(Activity): Beginning with the line that holds "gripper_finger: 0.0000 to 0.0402", write out each line exactly as it stands until the end of the data, and include no pictures.

(Data block):
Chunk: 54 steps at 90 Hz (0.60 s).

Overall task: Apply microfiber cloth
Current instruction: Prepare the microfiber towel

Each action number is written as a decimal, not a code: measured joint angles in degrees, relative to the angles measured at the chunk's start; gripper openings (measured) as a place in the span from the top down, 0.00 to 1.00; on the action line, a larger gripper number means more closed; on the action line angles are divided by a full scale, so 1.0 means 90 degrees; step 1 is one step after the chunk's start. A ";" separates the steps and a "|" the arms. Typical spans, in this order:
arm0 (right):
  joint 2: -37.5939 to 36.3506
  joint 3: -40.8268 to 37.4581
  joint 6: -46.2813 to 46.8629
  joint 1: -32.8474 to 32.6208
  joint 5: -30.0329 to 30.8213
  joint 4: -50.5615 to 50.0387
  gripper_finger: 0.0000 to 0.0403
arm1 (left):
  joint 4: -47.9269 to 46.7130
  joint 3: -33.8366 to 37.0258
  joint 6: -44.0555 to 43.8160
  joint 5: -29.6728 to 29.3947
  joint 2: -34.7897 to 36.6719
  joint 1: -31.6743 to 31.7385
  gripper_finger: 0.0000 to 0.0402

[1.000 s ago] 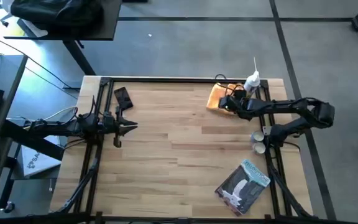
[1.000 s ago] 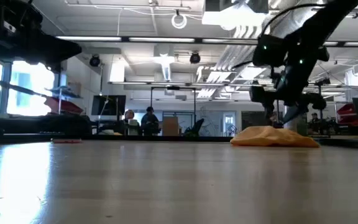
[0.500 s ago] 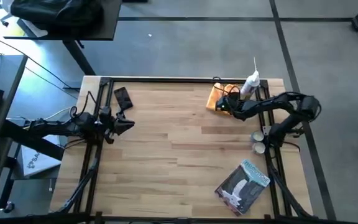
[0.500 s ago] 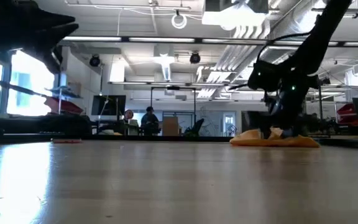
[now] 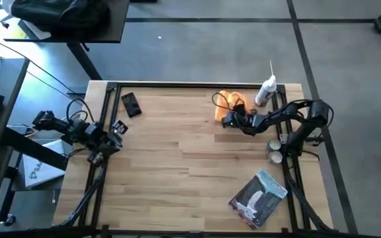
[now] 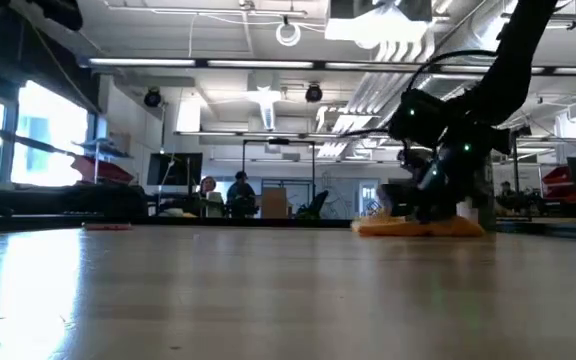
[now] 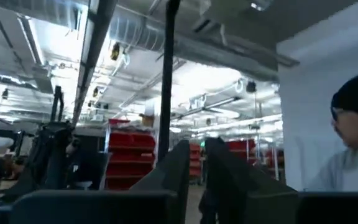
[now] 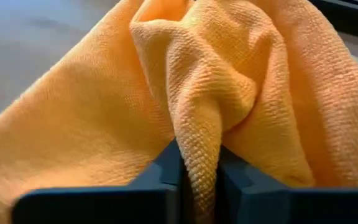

(Expected output):
  gripper_finger: 0.0000 to 0.0402

[1.000 s ago] 
[1.000 s ago] 
[0.500 s ago] 
[0.500 s ago] 
[now] 
[now] 
[now] 
[now] 

Output for the exercise is complete.